Optimal policy over time.
At 0 s after launch (Fig. 5a), there are minimal reroutes that ensure no aircraft interacts with the commercial space launch vehicle that passes through the airspace at 50 s. Since there is still reaction time, the commanded actions are less disruptive (maintain and weak left or right). At 50 s after launch (Fig. 5b), there is no longer any action to take to avoid the commercial space launch vehicle that is actively passing through the airspace and there is no risk yet of debris.
At 80 s after launch, we model an anomaly and debris starts to propagate toward the airspace. At 250 s after launch (Fig. 5c), there have been, are, and will be pieces of debris falling through the airspace. There are strong maneuvers recommended immediately around where the debris passes through the airspace and less disruptive commands further out. The maintain region extends toward the top right because this model does not know the aircraft's trajectory, just the current heading, and so, it uses the least disruptive (and cheapest) action, maintain, to ensure the aircraft is safe as it gets closer to the debris. A similar pattern occurs 400 s after launch (Fig. 5d).

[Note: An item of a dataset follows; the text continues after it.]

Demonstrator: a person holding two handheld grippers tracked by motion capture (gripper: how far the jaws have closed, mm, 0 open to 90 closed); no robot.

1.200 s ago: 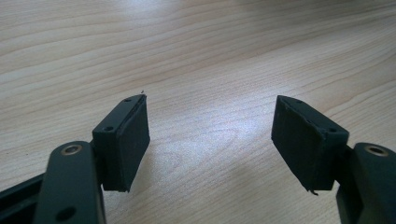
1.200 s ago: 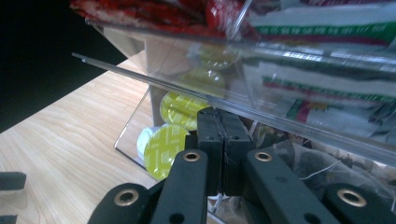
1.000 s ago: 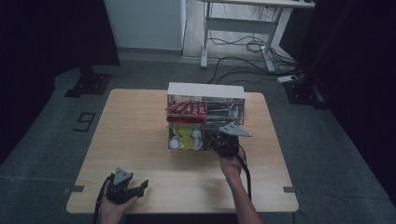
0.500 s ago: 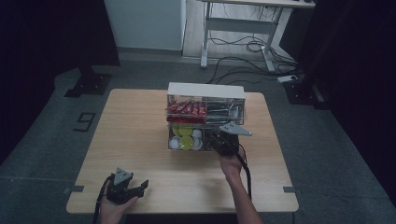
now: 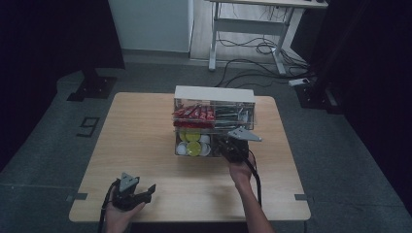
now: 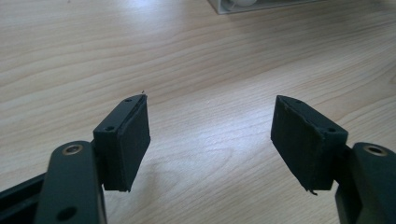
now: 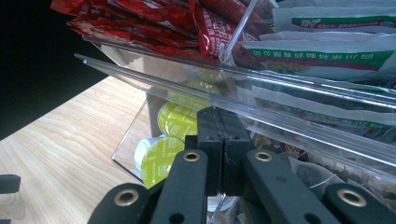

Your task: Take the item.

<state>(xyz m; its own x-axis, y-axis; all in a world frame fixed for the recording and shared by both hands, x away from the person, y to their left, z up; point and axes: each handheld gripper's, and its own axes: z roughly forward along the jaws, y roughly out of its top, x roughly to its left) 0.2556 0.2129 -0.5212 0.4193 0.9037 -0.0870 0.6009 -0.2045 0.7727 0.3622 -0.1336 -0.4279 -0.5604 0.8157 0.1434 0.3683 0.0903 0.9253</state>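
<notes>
A clear plastic organiser (image 5: 214, 94) stands mid-table, with red packets (image 5: 193, 113) and green-and-white packets (image 5: 233, 115) on its upper level and yellow-lidded capsules (image 5: 193, 145) below. My right gripper (image 5: 233, 145) is at the organiser's front right. In the right gripper view, that gripper (image 7: 219, 114) is shut, its tips just under the clear upper shelf edge (image 7: 187, 79), beside the capsules (image 7: 161, 156). Red packets (image 7: 154, 23) and green-and-white packets (image 7: 327, 56) lie above it. I cannot tell if anything thin is pinched. My left gripper (image 5: 145, 191) rests near the table's front left, open over bare wood (image 6: 210, 135).
The wooden table (image 5: 141, 126) has bare room left of the organiser and along its front. Beyond the table stand a desk frame (image 5: 248, 29) with cables on the floor and a dark stand base (image 5: 94, 85).
</notes>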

We integrated the policy into a simulation framework to model how real flights in a launch area would interact with this system. Figure 6 shows an example flight. The blue line represents the flight when there is no launch. The red dashed line represents the flight rerouted with the presented MDP policy. The black outline represents an example prohibited region during a commercial space launch. This plot shows how our method is able to reroute with smaller flight deviations, keeping the airspace as efficient as possible. More detailed results of this technique are presented in Tompa et al. 9 and Tompa and Kochenderfer. 10

Example rerouted MDP rerouted flight.
Future Recommendations
This approach creates real-time reroutes for aircraft during a commercial space launch while ensuring safety and promoting efficiency. The reroutes are all solved before the commercial space launch and can be queried based on the aircraft state and launch vehicle conditions. This approach can also be extended to accommodate additional flight conditions, such as oceanic flights rerouted through metering rather than heading changes. We anticipate that the initial implementation in the airspace would have air traffic controllers querying the policies, informing the pilots of any actions, and managing command updates. In the future, we hope this system could be included on board to automatically inform pilots.
Footnotes
Acknowledgments
This work is sponsored by the FAA Center of Excellence for Commercial Space Transportation Task 331. Opinions, interpretations, conclusions, and recommendations are those of the authors and are not necessarily endorsed by the U.S. Government.
Author Disclosure Statement
No competing financial interests exist.